> Problem to solve
What you return must be the complete listing, unchanged.
━━━━━ Supplied material
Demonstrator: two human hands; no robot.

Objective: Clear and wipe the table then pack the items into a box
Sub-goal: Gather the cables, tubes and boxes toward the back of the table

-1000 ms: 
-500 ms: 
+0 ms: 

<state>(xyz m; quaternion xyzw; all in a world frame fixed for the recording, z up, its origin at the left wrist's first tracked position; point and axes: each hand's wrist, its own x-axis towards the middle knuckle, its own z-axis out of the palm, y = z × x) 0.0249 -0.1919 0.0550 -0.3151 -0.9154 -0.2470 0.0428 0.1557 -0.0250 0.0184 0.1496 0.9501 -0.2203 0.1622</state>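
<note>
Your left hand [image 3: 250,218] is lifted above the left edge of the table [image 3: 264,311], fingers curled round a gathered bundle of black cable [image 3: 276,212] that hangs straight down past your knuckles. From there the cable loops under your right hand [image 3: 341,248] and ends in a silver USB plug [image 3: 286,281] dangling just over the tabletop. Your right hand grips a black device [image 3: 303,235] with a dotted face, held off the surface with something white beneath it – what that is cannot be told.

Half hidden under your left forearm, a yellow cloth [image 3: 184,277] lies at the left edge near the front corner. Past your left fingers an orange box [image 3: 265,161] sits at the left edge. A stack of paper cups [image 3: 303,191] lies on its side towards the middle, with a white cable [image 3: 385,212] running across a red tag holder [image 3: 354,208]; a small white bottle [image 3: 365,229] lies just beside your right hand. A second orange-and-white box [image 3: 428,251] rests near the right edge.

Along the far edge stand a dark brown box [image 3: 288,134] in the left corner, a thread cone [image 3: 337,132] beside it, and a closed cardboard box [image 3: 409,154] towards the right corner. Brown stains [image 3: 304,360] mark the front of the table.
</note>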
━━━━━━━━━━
> Response
Demonstrator: two human hands; no robot.

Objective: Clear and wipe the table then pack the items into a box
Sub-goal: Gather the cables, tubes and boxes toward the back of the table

-1000 ms: 
-500 ms: 
+0 ms: 

<state>(xyz m; quaternion xyzw; all in a world frame fixed for the recording, z up, its origin at the left wrist's first tracked position; point and axes: each hand's wrist, its own x-axis towards the middle knuckle, its own z-axis out of the palm, y = z × x) 0.0249 -0.1919 0.0550 -0.3151 -0.9154 -0.2470 0.0428 0.1557 -0.0250 0.0184 0.1496 0.9501 -0.2203 0.1622</state>
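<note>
Your left hand [image 3: 250,218] is lifted above the left edge of the table [image 3: 264,311], fingers curled round a gathered bundle of black cable [image 3: 276,212] that hangs straight down past your knuckles. From there the cable loops under your right hand [image 3: 341,248] and ends in a silver USB plug [image 3: 286,281] dangling just over the tabletop. Your right hand grips a black device [image 3: 303,235] with a dotted face, held off the surface with something white beneath it – what that is cannot be told.

Half hidden under your left forearm, a yellow cloth [image 3: 184,277] lies at the left edge near the front corner. Past your left fingers an orange box [image 3: 265,161] sits at the left edge. A stack of paper cups [image 3: 303,191] lies on its side towards the middle, with a white cable [image 3: 385,212] running across a red tag holder [image 3: 354,208]; a small white bottle [image 3: 365,229] lies just beside your right hand. A second orange-and-white box [image 3: 428,251] rests near the right edge.

Along the far edge stand a dark brown box [image 3: 288,134] in the left corner, a thread cone [image 3: 337,132] beside it, and a closed cardboard box [image 3: 409,154] towards the right corner. Brown stains [image 3: 304,360] mark the front of the table.
</note>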

This exercise requires nothing more.